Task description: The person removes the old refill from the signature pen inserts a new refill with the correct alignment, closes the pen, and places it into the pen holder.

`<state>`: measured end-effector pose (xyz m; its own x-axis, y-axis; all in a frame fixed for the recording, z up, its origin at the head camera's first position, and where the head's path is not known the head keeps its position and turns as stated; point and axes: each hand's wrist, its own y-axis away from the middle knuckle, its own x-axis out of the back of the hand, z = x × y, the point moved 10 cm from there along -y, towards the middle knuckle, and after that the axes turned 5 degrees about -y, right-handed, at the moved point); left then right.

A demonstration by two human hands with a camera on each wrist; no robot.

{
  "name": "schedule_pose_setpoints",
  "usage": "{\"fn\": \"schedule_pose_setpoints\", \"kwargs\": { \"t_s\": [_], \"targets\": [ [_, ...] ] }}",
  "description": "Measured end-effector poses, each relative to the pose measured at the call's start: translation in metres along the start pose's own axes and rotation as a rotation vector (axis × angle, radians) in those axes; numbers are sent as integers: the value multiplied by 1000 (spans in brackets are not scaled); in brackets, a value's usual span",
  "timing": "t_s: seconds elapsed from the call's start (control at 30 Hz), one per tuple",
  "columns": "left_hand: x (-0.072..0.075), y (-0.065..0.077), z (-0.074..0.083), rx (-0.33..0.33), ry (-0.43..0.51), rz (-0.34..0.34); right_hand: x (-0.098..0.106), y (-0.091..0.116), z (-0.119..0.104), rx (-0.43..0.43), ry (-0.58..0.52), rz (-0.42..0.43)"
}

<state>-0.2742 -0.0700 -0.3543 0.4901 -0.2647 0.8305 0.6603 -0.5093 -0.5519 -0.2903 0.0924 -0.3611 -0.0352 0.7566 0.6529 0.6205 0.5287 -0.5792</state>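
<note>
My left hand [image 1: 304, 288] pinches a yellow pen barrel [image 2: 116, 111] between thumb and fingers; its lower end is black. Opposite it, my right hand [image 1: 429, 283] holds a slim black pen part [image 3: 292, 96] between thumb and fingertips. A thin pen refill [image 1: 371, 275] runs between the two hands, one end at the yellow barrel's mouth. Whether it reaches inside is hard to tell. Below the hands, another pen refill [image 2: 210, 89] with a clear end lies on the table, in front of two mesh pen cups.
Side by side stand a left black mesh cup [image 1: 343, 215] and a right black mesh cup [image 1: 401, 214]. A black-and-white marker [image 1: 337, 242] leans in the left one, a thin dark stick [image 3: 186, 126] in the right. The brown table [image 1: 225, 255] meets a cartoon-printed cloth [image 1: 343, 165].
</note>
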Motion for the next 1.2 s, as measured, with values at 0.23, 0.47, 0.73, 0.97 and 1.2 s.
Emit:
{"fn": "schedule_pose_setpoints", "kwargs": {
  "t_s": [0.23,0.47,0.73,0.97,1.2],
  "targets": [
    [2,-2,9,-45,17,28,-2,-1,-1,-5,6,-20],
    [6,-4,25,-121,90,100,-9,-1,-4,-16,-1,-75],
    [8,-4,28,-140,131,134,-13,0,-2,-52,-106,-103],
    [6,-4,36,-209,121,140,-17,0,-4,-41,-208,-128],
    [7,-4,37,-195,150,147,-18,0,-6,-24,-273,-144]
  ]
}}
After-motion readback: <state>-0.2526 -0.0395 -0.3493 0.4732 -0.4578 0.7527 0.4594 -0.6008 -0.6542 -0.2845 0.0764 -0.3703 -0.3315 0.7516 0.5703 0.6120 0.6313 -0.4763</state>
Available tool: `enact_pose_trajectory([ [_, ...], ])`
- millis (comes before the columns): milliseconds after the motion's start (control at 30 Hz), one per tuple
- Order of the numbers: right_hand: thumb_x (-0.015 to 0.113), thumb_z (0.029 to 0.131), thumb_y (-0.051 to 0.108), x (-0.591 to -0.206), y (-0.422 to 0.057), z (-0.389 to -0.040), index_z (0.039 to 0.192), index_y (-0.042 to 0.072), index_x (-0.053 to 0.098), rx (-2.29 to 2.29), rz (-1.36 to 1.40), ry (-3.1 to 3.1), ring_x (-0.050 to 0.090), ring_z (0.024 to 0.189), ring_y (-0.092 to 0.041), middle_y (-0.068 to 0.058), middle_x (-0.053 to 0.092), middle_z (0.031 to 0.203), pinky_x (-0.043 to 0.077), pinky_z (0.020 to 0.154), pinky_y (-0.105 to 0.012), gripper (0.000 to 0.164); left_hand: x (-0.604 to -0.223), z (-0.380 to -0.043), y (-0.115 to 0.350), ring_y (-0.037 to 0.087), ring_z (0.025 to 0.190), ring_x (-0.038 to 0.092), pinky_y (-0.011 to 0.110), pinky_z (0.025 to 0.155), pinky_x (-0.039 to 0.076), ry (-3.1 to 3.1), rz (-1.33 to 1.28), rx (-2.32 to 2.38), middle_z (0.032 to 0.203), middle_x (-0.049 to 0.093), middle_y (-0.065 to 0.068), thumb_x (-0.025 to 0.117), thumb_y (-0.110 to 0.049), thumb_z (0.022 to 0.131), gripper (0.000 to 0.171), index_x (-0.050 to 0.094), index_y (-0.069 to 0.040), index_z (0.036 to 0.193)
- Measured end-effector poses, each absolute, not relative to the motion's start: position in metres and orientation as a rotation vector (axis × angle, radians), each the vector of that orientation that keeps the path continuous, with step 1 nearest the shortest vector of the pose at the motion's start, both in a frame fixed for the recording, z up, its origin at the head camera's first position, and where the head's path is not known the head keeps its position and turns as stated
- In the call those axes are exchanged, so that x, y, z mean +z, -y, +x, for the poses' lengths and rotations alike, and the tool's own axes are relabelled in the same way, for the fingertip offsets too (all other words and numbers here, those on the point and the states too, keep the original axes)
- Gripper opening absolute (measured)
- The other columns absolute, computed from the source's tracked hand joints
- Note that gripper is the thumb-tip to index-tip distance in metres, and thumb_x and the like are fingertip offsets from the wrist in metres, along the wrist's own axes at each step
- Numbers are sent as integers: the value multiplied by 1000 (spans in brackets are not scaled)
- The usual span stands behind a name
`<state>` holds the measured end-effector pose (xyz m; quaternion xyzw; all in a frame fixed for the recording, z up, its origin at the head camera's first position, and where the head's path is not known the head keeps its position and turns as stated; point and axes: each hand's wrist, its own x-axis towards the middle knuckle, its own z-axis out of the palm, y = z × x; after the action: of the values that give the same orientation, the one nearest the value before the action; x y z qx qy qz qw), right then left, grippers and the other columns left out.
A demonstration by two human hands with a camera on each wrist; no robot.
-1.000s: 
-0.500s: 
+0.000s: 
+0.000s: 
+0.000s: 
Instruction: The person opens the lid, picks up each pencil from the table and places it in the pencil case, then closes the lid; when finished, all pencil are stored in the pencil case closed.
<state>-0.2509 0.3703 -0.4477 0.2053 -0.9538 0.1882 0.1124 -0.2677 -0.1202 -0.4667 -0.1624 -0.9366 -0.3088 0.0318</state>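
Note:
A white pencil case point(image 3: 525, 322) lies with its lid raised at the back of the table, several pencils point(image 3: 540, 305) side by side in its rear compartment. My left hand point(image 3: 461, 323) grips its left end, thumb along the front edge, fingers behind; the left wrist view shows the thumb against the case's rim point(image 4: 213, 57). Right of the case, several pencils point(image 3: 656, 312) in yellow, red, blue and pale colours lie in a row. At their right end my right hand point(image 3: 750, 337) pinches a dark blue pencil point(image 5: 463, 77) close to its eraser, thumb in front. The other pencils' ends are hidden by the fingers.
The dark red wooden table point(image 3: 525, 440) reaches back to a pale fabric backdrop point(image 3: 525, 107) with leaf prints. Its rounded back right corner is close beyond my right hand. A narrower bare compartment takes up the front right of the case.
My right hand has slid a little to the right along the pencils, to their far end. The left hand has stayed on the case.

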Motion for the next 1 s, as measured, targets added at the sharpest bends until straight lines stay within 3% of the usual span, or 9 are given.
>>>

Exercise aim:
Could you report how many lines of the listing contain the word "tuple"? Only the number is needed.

Solved exercise:
2